For life and pensions operating earnings, Aviva uses normalised investment returns. For 2008, the normalised investment returns were expressed as one year swap returns plus an asset risk premium. For 2009, the normalised investment returns are expressed as a swap rate based on the typical duration of the assets held plus an asset risk premium. More detail is given in Note B1 - Basis of Preparation.

The use of asset risk premia only impacts operating earnings as expected returns reflect management’s long-term expectations of asset returns in excess of the reference rate from investing in different asset classes. This assumption does not impact the embedded value or value of new business as asset risk premia are not recognised until earned. The asset risk premia set out in the table below are added to the ten year swap rate to calculate expected returns.

  All territories
  2009 2008 2007
Equity risk premium 3.5% 3.5% 3.5%
Property risk premium 2.0% 2.0% 2.0%

Future returns on corporate fixed interest investments are calculated from prospective yields less an adjustment for credit risk.

Required capital and tax

  Tax rates5    Required capital (% EU minimum or equivalent)
  2009 2008 2007   2009 2008
United Kingdom1  28.0% 28.0% 28.0%   100%/110% 100%/110%
France 34.4% 34.4% 34.4%   110% 110%
Ireland 12.5% 12.5% 12.5%   150% 150%
Italy2  32.4% 32.4% 32.4%   115%/184% 115%/184%
Poland 19.0% 19.0% 19.0%   150% 150%
Spain3  30.0% 30.0% 30.0%   110%/125% 110%/125%
Delta Lloyd4  25.5% 25.5% 25.5%   139% 168%
United States 0.0% 0.0% 35.0%   325% 325%

1.The required capital in the United Kingdom under MCEV is 100% for unit-linked and other non-participating business and 110% for annuity business. with 200% for an immaterial amount of BPA business.
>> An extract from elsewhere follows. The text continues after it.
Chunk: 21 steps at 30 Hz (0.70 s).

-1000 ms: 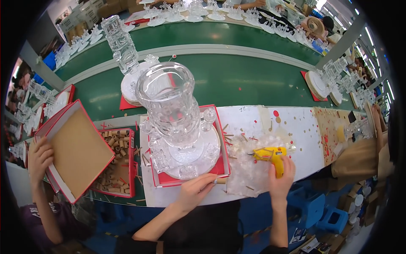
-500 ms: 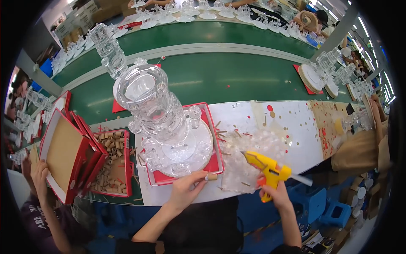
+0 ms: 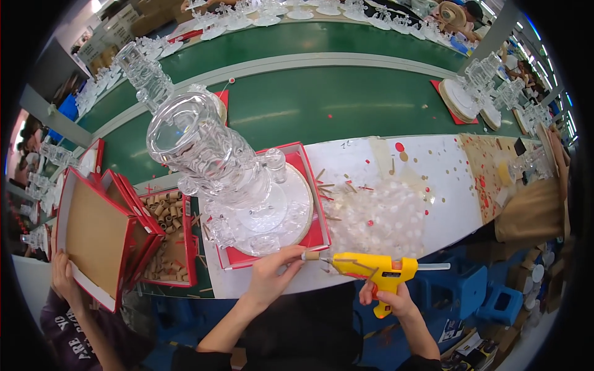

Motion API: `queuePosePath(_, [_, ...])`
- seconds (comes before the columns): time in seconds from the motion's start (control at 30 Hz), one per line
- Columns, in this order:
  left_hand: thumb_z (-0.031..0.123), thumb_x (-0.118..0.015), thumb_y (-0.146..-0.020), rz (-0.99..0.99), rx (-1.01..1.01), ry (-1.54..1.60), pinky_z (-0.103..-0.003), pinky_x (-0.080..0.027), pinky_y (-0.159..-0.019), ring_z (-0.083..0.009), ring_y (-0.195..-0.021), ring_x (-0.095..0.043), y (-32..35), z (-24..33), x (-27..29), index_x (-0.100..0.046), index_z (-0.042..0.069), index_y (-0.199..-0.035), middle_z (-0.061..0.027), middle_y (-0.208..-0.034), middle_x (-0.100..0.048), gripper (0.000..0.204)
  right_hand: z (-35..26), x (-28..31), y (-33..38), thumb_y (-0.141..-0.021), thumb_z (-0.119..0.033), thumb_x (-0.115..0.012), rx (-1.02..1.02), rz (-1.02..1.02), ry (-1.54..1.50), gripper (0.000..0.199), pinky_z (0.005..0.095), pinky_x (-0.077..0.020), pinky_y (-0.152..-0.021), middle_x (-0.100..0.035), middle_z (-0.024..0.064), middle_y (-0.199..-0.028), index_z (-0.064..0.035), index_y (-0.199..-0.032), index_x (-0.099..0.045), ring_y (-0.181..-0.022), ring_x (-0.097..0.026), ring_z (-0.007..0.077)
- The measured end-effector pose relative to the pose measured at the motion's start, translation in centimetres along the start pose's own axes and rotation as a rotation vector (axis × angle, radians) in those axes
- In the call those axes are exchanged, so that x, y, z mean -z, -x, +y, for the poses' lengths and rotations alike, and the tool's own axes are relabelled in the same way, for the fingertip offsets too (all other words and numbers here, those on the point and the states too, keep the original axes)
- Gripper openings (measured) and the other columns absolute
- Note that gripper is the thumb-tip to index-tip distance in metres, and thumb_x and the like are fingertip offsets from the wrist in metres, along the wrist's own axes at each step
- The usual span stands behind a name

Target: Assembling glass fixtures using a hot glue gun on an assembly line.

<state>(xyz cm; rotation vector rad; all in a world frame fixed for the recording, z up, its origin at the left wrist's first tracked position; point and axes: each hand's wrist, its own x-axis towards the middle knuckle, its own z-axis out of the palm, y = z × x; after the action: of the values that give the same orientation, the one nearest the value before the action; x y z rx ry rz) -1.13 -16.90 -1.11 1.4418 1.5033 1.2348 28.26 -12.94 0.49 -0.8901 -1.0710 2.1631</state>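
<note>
At the lower centre of the frame my left hand pinches a small cardboard tube against the nozzle of the yellow glue gun gripped in my right hand, just below the clear glass piece in its red tray.

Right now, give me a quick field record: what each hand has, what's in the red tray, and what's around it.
left hand: pinching a small brown tube piece at the red tray's near edge
right hand: gripping a yellow glue gun, nozzle aimed at the tube piece
red tray: holds a tall clear glass piece on a round base
left of tray: red box of brown tubes
right of tray: heap of clear round parts on the white table
behind: green conveyor belt
far left: another person's hand holding a red lid
</note>
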Motion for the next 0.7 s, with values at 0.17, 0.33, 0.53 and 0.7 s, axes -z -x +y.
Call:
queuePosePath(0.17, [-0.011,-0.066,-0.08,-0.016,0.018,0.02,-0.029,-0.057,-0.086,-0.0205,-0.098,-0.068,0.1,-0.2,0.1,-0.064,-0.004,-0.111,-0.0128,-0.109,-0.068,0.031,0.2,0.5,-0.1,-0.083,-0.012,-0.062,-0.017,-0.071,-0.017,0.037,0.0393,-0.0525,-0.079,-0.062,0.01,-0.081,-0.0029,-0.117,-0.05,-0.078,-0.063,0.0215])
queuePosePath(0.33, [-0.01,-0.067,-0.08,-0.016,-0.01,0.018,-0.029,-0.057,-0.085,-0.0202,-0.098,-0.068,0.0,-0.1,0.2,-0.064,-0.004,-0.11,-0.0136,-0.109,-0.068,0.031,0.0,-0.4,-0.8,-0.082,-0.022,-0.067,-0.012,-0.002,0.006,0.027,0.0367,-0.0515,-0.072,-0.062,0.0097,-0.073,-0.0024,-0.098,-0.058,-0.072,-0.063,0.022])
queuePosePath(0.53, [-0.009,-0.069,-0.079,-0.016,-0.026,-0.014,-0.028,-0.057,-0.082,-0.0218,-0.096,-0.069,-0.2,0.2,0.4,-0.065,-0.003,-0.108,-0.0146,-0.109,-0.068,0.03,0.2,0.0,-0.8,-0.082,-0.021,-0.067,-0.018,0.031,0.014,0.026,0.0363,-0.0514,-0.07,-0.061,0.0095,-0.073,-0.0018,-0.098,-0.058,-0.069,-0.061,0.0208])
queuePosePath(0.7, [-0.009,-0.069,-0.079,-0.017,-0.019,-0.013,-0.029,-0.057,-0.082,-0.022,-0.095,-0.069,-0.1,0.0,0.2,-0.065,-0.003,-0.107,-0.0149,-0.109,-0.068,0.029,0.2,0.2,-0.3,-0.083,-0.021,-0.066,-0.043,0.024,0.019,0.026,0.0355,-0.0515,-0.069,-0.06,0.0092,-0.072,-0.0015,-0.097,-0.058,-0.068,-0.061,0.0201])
In addition, the reattribution of the inherited Estate has led to additional capital being locked in to support the with profit business, and this has been included within required capital.

2.Required capital in Italy under MCEV is 184% of the EU minimum for Eurovita and 115% for other companies.
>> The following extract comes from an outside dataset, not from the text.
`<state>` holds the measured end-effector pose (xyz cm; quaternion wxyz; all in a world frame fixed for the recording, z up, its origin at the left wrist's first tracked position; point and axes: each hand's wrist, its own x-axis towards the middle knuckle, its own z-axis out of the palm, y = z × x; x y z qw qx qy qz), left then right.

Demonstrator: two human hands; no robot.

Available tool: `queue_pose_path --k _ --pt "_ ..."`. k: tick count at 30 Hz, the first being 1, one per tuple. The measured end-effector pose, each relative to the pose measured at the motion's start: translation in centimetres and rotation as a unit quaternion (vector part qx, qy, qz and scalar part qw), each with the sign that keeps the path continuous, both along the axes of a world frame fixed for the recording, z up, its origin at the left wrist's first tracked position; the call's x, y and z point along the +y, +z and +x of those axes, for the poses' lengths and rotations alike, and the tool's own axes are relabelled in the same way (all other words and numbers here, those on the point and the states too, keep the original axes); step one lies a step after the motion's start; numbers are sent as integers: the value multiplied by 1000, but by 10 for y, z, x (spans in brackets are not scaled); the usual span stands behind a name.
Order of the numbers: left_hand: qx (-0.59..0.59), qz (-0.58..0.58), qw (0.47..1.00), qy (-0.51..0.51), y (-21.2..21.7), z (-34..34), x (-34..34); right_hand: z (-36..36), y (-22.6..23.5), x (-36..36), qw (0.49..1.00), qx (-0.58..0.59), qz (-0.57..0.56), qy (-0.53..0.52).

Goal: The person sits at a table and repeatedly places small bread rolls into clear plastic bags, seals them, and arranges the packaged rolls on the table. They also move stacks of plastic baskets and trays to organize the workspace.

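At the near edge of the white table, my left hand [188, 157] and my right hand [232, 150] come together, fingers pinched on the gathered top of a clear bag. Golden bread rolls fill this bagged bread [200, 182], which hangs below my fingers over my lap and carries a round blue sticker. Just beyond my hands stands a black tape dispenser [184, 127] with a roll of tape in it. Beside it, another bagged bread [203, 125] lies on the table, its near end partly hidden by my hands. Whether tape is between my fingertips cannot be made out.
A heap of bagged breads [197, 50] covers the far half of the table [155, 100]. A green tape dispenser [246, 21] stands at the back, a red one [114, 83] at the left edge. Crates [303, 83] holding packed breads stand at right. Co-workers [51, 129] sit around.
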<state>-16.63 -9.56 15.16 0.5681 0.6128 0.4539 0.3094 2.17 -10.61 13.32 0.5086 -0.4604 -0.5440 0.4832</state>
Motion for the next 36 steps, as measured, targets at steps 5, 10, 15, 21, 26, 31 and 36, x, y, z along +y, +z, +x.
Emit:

3.Required capital in Spain is 125% of the EU minimum for Aviva Vida y Pensiones and 110% for bancassurance companies.

4.This capital level is the aggregate capital required for Delta Lloyd.
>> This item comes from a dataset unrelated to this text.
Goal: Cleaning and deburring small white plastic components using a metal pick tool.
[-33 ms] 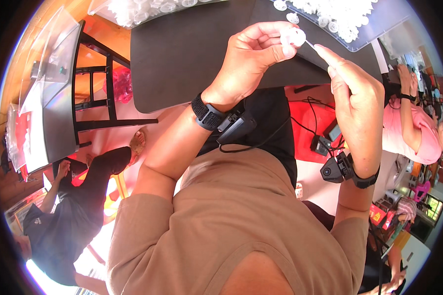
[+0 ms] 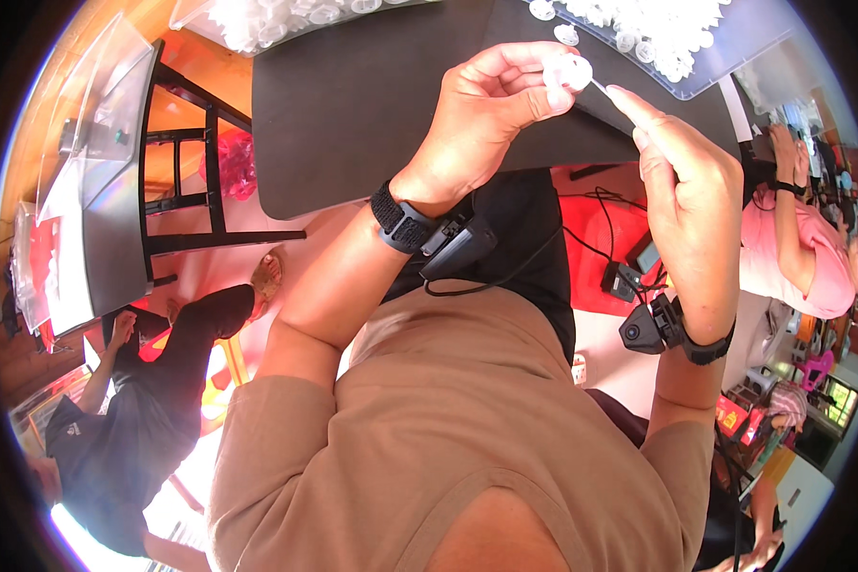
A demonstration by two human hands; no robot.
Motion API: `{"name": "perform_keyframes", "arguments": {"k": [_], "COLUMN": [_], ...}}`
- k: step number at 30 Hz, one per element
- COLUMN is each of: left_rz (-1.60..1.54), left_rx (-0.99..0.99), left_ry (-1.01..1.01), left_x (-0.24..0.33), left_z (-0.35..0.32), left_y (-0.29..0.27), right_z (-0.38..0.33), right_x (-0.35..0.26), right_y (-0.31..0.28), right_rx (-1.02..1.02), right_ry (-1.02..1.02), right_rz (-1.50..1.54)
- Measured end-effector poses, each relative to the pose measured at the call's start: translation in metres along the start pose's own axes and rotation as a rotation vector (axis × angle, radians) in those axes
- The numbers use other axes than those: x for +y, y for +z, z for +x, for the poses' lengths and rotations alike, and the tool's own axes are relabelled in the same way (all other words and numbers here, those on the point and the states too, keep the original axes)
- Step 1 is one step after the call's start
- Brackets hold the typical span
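— Hands first: where do they sit?

— Left hand (image 2: pixel 491 114) is raised over the black table (image 2: pixel 353 95), fingertips pinched shut on a small white round piece (image 2: pixel 570 69). Right hand (image 2: pixel 686 181) is just beside it, toward four o'clock.

— And the thin part?

— A thin white stick (image 2: pixel 602 88) juts from the piece toward four o'clock, its long axis pointing at the right fingertips, which close on its far end. Right wrist is cocked upward, forefinger extended.

— Supply?

— More white pieces lie in a clear tray (image 2: pixel 734 48) at two o'clock.

workshop | black worktable (image 2: pixel 372 105) | trays of white parts (image 2: pixel 667 38) | co-workers nearby (image 2: pixel 801 248)
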State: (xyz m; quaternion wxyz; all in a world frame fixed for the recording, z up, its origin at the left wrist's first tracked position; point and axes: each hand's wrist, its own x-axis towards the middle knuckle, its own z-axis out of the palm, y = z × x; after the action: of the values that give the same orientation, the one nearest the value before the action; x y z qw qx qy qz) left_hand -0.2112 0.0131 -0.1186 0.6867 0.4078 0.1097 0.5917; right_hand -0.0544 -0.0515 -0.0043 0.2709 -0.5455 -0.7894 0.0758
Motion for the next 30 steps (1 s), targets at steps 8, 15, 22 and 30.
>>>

5.Current tax legislation and rates have been assumed to continue unaltered except where changes in future tax rates have been announced.

Other economic assumptions

Required capital relating to with-profit business is generally assumed to be covered by the surplus within the with-profit funds and no effect has been attributed to shareholders. Where the fund is insufficient, and additional shareholder support is required, this is included within required capital, including the RIEESA in the UK. Bonus rates on participating business have been set at levels consistent with the economic assumptions. The distribution of profit between policyholders and shareholders within the with-profit funds assumes that the shareholder interest in conventional with-profit business in the United Kingdom and Ireland continues at the current rate of one-ninth of the cost of bonus.